+++ TASK INPUT
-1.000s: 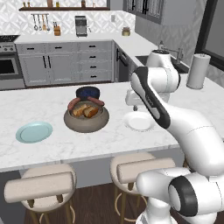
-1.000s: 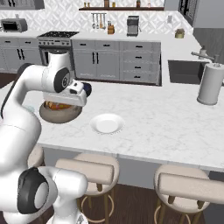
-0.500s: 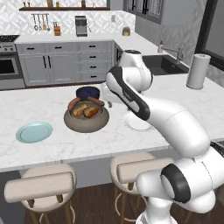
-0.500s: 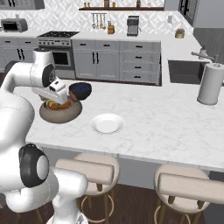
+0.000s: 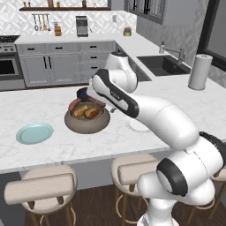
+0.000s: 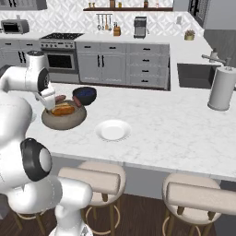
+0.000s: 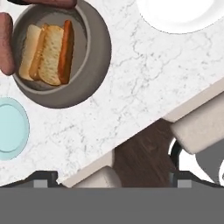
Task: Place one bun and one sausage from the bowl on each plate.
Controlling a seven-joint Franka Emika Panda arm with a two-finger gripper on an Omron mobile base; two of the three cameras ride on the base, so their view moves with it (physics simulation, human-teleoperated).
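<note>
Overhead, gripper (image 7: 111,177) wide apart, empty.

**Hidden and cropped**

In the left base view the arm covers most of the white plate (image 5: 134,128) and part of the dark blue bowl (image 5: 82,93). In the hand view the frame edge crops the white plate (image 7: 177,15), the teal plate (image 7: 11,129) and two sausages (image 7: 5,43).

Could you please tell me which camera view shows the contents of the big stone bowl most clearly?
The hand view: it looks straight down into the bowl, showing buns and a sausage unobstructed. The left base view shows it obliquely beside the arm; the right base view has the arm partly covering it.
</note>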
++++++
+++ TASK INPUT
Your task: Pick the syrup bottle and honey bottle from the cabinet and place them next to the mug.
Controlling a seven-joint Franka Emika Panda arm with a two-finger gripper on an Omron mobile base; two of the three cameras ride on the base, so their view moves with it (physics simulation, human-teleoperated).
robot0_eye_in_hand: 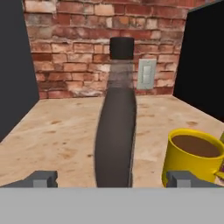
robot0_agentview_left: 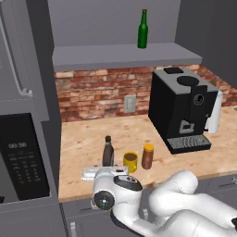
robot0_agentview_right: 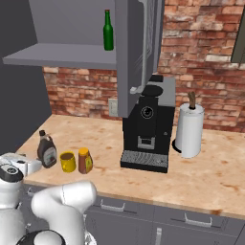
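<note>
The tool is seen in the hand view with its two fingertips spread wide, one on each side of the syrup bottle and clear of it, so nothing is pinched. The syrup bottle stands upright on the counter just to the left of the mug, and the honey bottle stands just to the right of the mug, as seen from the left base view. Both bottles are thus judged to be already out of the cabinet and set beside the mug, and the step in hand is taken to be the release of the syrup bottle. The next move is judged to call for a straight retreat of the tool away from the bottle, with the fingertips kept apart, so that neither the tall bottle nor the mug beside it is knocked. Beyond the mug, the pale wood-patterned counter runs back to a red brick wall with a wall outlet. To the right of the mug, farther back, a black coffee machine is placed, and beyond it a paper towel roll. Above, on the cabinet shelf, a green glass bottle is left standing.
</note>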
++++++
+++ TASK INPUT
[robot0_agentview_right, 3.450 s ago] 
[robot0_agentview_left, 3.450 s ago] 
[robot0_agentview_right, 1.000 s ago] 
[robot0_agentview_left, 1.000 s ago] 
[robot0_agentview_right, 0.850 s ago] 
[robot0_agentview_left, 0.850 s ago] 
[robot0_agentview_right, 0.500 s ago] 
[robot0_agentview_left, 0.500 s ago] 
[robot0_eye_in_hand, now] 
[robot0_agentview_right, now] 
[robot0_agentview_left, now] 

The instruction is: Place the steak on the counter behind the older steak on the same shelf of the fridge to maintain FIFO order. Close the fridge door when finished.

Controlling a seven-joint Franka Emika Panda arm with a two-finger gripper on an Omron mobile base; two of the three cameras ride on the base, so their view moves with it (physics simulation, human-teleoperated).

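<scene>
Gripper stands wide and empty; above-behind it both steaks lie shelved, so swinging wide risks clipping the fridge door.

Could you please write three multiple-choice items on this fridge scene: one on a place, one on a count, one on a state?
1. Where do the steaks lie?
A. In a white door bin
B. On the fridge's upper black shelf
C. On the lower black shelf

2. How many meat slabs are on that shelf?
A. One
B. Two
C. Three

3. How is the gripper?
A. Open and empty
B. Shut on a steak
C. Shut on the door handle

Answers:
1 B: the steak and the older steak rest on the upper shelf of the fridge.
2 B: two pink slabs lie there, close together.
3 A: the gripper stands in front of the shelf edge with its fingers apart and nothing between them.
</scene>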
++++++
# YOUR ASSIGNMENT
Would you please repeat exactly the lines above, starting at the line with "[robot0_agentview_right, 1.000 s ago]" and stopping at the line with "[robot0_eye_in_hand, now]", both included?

# RESPONSE FOR THIS EXERCISE
[robot0_agentview_right, 1.000 s ago] 
[robot0_agentview_left, 1.000 s ago] 
[robot0_agentview_right, 0.850 s ago] 
[robot0_agentview_left, 0.850 s ago] 
[robot0_agentview_right, 0.500 s ago] 
[robot0_agentview_left, 0.500 s ago] 
[robot0_eye_in_hand, now] 

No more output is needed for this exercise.